Return to UOCC HomeComputing News Home
Header bar

The Analysis of Variance is Changing! Meet the New Kid on the Block: PROC MIXED

Robin High
Statistical Programmer and Consultant
robinh@uoregon.edu

Statistical analysis would be so simple if only a researcher didn't need to deal with all those pesky assumptions! For example, whenever you run an independent groups analysis of variance (ANOVA) you should always check three very important assumptions:

  1. Observations are independent
  2. Residuals computed from the group means are normally distributed
  3. Residuals have equal variances across groups

The first assumption is generally met from the design, that is, by subjects randomly assigned to two or more groups.

The second assumption focuses on normality of the residuals, not the observations themselves.

The third assumption implies there is equal "spread" of the residuals, as measured by the pooled variance. Side-by-side boxplots or hilo plots for each group are particularly helpful methods for visually detecting violations in this third assumption and should always be among the initial steps of an ANOVA. Fortunately, ANOVA stands up well to minor violations of assumptions 2 and 3; however, it is not a good choice for data analysis if assumption 1 is not met.
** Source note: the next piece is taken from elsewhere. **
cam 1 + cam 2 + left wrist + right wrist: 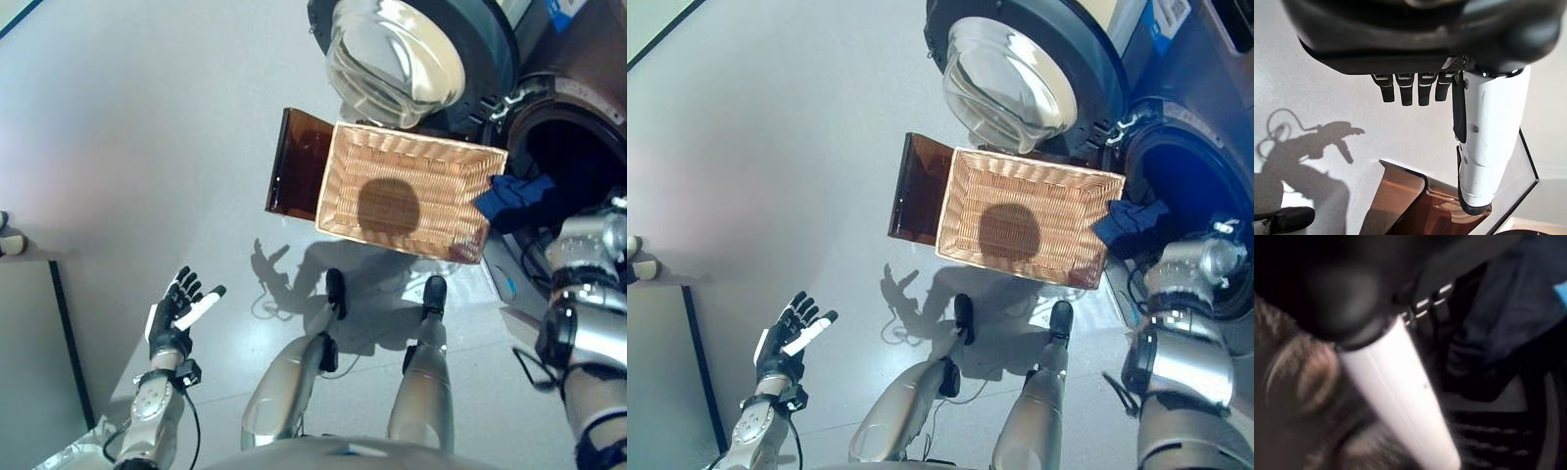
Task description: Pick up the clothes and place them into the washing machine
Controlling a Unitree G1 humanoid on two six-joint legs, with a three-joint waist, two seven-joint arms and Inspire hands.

This article introduces you to a relatively new SAS procedure called PROC MIXED, which for many applications is destined to replace PROCs TTEST and GLM. One noteworthy advantage over these two older procedures is the provisions it has for data analysis when assumptions 1 and 3 are not met. It is designed to analyze continuous or interval level response data collected across one or more classification factors which for this article will be assumed to have "fixed effects," that is, all levels of interest from each factor are included in the study.

The name MIXED implies it works with both fixed and two or more random effects, but explanation of how it works with the latter will be reserved for future articles. For now, be aware that with only a few exceptions, everything PROCs TTEST and GLM can do, PROC MIXED can do just as well--and in many situations it does it much better.

Mixed Model Analysis

To demonstrate how PROC MIXED works, a simple introduction is to compute a two-sample t-test from a continuous response variable collected from persons randomly chosen from a much larger population of subjects. A t-test is a special case of ANOVA with subjects randomly selected from two groups and one observation taken on each subject. Here is a "small" example dataset of test scores from an unequal number of male and female subjects selected at random:

PROC FORMAT;
VALUE gnd 0=' ' 1='Female' 2='Male' 3=' ';
RUN;

DATA scores;
INPUT gender score @@;
DATALINES;
1 75 1 76 1 80 1 75 1 78 1 77 1 73 1 72 1 74 1 71
2 82 2 83 2 85 2 78 2 77 2 87 2 86
;

The first step is to visually show the data with an informative plot. This will help determine if unequal variances across the groups exist, or if severe outliers are present. Details on how the following plotting statements are constructed can be found at http://cc.uoregon.edu/cnews/spring2001/sasgraphics.html

GOPTIONS reset=all cback=white;
SYMBOL interpol=hiloj value=dot Height=1
  color=black Line=5 Width=1 Repeat=2 ;
PROC GPLOT DATA=scores;
PLOT score*gender / Noframe
  haxis=0 to 3 by 1 hminor=0
  vaxis=70 to 90 by 4 vminor=3 ;
TITLE H=2 "Test Scores";
FORMAT xplot gnd. ;
RUN; QUIT;

Important summary statistics from PROC TABULATE are output in table form.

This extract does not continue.